Maybe you could look for a surplus electric shopping cart pusher like they use at places like Costco and Walmart and modify that? I'm sure there must be some around with bad batteries or some such.

These things:
https://youtu.be/anyQKXe_e2s


----------



## stringbender (Mar 31, 2016)

I let this slide for a while. Now it's time to get back to it. I'm including a link to a youtube video I created to provide more detail regarding what I am trying to accomplish. Please keep in mind, I have never done anything like this. I'm looking for very specific instructions regarding what to purchase and the easiest way to go about this.

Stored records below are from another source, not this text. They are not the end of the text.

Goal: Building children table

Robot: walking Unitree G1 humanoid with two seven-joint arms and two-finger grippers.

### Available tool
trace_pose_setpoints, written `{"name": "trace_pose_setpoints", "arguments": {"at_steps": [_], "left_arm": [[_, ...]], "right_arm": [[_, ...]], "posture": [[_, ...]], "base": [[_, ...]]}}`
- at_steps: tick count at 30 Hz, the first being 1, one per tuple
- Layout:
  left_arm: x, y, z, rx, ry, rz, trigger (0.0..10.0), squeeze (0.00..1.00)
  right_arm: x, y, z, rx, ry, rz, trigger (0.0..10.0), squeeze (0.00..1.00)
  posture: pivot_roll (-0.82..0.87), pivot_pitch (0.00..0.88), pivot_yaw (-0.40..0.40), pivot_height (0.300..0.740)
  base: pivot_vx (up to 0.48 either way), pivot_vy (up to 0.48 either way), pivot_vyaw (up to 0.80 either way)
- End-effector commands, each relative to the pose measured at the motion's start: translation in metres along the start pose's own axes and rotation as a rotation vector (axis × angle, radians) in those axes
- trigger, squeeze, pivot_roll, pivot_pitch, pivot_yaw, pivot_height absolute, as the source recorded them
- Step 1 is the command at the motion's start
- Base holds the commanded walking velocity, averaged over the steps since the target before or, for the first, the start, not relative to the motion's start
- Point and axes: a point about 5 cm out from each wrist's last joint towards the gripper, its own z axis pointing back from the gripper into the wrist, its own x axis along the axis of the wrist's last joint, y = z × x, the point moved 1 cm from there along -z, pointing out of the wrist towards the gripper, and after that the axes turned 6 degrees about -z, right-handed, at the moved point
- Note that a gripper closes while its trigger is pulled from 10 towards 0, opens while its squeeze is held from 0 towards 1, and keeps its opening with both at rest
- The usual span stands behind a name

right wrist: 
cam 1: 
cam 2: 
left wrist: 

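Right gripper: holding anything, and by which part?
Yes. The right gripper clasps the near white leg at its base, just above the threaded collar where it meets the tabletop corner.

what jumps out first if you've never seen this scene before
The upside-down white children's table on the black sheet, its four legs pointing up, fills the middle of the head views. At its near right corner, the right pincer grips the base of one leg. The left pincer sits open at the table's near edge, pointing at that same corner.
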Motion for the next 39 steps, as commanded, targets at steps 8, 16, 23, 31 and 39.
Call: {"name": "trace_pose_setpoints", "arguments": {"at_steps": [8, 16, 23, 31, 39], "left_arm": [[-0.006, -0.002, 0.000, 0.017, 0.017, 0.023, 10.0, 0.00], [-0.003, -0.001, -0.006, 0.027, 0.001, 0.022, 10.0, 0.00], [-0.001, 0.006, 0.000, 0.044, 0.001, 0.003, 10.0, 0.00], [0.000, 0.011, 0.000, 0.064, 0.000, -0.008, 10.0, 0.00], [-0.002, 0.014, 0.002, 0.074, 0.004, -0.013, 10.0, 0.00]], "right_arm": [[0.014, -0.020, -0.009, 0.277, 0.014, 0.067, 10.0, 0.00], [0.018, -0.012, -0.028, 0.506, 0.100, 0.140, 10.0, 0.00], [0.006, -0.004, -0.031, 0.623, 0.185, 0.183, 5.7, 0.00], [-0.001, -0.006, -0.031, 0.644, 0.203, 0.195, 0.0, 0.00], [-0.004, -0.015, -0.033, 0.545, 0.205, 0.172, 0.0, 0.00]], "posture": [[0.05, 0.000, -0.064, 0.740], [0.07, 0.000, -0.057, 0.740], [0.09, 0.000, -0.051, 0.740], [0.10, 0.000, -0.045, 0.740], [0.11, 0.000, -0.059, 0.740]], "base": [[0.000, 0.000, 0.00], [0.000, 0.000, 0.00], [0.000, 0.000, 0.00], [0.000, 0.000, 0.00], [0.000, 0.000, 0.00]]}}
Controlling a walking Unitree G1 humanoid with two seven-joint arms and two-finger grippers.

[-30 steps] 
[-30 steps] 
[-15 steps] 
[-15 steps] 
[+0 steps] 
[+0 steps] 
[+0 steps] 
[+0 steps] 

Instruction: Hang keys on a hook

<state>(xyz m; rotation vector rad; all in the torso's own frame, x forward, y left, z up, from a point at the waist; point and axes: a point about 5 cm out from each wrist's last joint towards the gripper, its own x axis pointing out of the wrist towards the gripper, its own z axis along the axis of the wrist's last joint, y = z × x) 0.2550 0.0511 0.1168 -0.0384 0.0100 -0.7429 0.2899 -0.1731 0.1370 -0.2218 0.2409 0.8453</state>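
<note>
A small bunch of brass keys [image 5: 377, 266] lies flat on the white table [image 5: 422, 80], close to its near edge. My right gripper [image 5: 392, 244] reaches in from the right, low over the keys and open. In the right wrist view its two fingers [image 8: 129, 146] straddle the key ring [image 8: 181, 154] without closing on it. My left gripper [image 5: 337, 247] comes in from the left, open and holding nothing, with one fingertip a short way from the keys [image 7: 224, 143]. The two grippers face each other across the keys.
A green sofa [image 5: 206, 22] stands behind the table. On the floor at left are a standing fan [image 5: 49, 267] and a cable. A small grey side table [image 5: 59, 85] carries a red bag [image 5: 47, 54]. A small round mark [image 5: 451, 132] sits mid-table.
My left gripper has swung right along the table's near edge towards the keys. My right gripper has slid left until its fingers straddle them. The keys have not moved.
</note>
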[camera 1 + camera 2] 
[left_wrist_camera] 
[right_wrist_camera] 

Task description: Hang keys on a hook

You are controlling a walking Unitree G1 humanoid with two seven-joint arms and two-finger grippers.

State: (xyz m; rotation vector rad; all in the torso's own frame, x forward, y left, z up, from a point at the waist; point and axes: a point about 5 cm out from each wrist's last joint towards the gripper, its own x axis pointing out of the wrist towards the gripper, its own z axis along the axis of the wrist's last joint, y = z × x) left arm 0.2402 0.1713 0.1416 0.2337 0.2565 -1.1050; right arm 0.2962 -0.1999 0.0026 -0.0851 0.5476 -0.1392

Thanks for viewing:
https://youtu.be/CCfkSXKpKUQ


----------



## Electric Avenue (Jul 11, 2016)

Can you explain exactly how that will cut your workload in half? I'm trying to understand how an electric cart could help you in this fashion.


----------



## stringbender (Mar 31, 2016)

Easy, first of all I have to push the cart loaded with all my gear up a rather steep incline. Next I have to load everything on the truck. Then when I get to the gig I reverse the process. I have to unload the truck and put everything on the cart and push it inside. After the gig, it's the same thing in reverse order. I push the cart to the truck, load the truck, put the hand cart in the truck, get back home, unload the truck, push it to the basement. Hopefully now you can see how having an electric hand truck that I load up and drive into the bed of my truck would greatly reduce the workload that I have for each gig.


----------